▸ Your objective: Supply the number of lines in the listing below in which the word "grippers" occurs, and nothing else.

▶

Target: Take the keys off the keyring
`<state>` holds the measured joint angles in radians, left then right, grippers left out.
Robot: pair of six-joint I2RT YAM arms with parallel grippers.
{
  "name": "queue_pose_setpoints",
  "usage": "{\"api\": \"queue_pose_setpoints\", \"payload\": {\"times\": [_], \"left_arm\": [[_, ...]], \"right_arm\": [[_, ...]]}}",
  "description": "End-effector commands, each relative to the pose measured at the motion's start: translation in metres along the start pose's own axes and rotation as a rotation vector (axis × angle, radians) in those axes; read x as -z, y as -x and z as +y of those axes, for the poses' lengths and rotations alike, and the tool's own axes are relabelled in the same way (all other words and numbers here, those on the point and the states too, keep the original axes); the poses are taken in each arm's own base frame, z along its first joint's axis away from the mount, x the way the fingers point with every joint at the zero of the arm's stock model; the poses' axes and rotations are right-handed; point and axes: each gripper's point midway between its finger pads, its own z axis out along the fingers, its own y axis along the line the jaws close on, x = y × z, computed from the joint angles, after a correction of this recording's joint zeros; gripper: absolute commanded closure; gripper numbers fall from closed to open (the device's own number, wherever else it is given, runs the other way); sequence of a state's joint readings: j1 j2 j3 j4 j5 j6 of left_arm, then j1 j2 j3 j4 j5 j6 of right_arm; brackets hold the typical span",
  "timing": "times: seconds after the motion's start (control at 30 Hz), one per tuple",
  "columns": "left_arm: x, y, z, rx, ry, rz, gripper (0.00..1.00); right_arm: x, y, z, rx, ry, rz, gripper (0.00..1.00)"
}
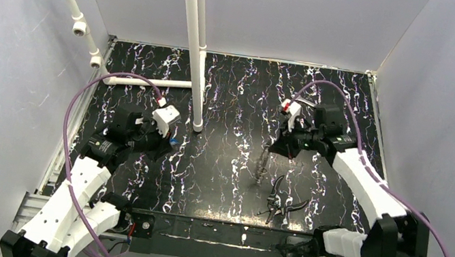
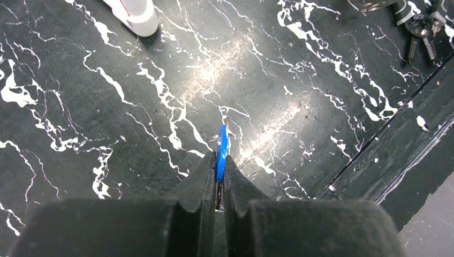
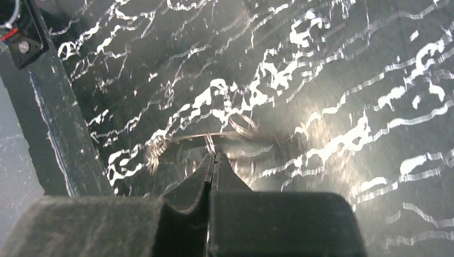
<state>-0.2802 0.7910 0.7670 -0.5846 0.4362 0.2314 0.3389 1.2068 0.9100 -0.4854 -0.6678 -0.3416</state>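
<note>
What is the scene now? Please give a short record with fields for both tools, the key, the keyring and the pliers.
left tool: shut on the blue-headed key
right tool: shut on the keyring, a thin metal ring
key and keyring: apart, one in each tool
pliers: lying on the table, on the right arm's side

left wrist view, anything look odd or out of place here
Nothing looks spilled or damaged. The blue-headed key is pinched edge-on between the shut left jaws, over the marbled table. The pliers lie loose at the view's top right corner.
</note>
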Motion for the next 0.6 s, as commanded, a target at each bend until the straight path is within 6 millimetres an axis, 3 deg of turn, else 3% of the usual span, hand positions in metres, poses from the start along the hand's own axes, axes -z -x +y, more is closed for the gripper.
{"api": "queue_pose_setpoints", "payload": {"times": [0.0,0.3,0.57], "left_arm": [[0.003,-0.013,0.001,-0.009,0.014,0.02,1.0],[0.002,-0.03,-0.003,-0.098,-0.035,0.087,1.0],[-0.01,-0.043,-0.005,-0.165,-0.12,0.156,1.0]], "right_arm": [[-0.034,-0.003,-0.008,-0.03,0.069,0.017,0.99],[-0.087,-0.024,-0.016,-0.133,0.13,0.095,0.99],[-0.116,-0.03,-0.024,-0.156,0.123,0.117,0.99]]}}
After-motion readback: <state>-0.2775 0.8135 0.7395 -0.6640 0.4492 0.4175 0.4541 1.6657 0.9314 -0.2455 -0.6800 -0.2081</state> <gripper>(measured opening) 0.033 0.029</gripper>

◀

▸ Task solution: 2